• _PROBLEM DESCRIPTION_
Transcribe, exactly and in full, every record shown below, while omitting its images.

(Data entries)

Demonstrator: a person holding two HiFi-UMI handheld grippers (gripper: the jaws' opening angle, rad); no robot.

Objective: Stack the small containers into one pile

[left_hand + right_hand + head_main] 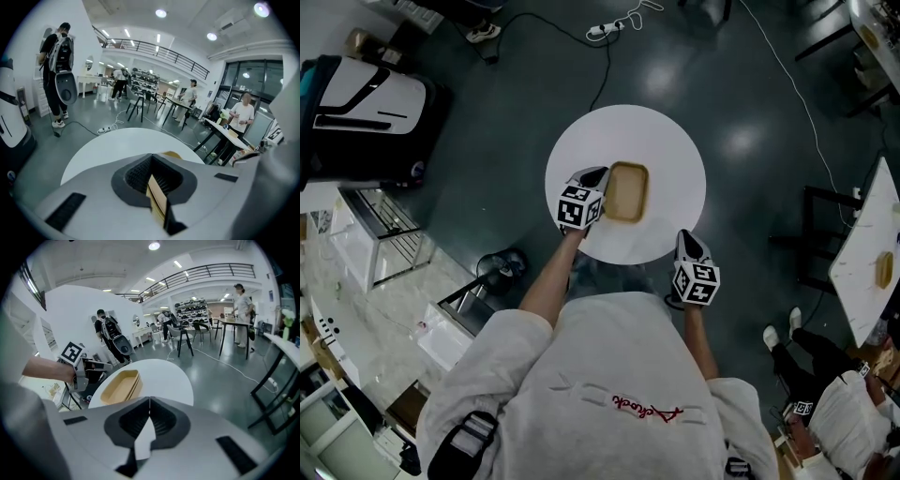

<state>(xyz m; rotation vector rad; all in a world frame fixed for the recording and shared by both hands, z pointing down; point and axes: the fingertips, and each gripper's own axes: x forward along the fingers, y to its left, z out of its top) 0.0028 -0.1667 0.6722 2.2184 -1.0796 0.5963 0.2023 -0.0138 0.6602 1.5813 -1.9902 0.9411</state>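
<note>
Stacking appears to be at its closing stage: only 1 pile of tan containers [626,191] lies on the round white tabletop [666,150], near its centre, and no loose container shows anywhere else on it. The left gripper [598,187] sits at the pile's left edge with its jaws clenched on a thin tan wall, judged to be a container rim. The right gripper [687,240] hangs at the near edge of the tabletop, well apart from the pile, with its jaws pressed together and nothing between them. The step in hand is judged to be seating or squaring the pile. The next move would call for confirming that the rims sit flush, then releasing the left jaws without lifting or tilting the gripped wall; a skewed pull could unseat the top container. The head view gives the layout but shows the pile as 1 outline only. The right gripper view shows it from the side, with at least 2 nested rims visible, and the left gripper beside it. The left gripper view alone shows the tan wall pinched between the pads; it shows little else of the pile.
</note>
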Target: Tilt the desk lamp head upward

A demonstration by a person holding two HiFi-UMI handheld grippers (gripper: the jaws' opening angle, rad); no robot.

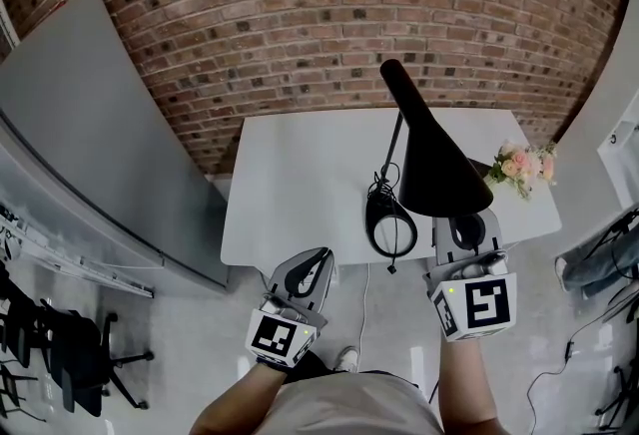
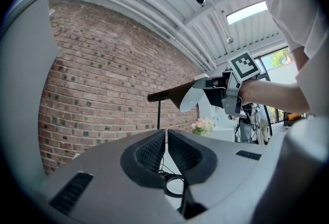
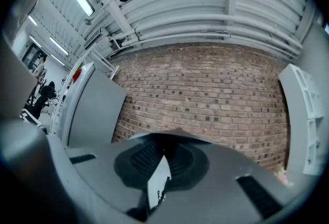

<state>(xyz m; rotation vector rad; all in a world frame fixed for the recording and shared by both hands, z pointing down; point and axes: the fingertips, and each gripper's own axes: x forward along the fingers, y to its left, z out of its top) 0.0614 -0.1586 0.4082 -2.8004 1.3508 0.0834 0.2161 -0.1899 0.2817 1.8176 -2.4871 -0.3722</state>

• _SOLUTION TO THE PROBLEM_
Demonstrator: a person holding two HiFi-UMI handheld grippers (gripper: the jaws' opening angle, rad); no robot.

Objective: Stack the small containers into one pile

[left_hand + right_hand + head_main] 

<state>(xyz m; rotation vector rad; all in a world frame fixed for the recording and shared by both hands, z pointing down; point and axes: the fingertips, and each gripper's own axes: x forward along the fingers, y to its left, z out of its top) 0.0028 -0.1667 0.6722 2.2184 -1.0796 0.5963 0.2023 -0.0138 0.6602 1.5813 -1.9902 0.9411</state>
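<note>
Stacking appears to be at its closing stage: only 1 pile of tan containers [626,191] lies on the round white tabletop [666,150], near its centre, and no loose container shows anywhere else on it. The left gripper [598,187] sits at the pile's left edge with its jaws clenched on a thin tan wall, judged to be a container rim. The right gripper [687,240] hangs at the near edge of the tabletop, well apart from the pile, with its jaws pressed together and nothing between them. The step in hand is judged to be seating or squaring the pile. The next move would call for confirming that the rims sit flush, then releasing the left jaws without lifting or tilting the gripped wall; a skewed pull could unseat the top container. The head view gives the layout but shows the pile as 1 outline only. The right gripper view shows it from the side, with at least 2 nested rims visible, and the left gripper beside it. The left gripper view alone shows the tan wall pinched between the pads; it shows little else of the pile.
</note>
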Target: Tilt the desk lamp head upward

A demonstration by a person holding two HiFi-UMI handheld grippers (gripper: the jaws' opening angle, rad); no robot.


<state>(xyz m; rotation vector rad; all in a world frame fixed for the recording and shared by both hands, z pointing down; point and axes: the fingertips, and each gripper's own axes: x forward along the fingers, y to its left, z out of its top) 0.0614 -0.1586 0.4082 -2.8004 1.3508 0.0834 0.2161 -0.1899 0.2817 1.8176 -2.4871 -0.3722</state>

This exercise has nothing more to it.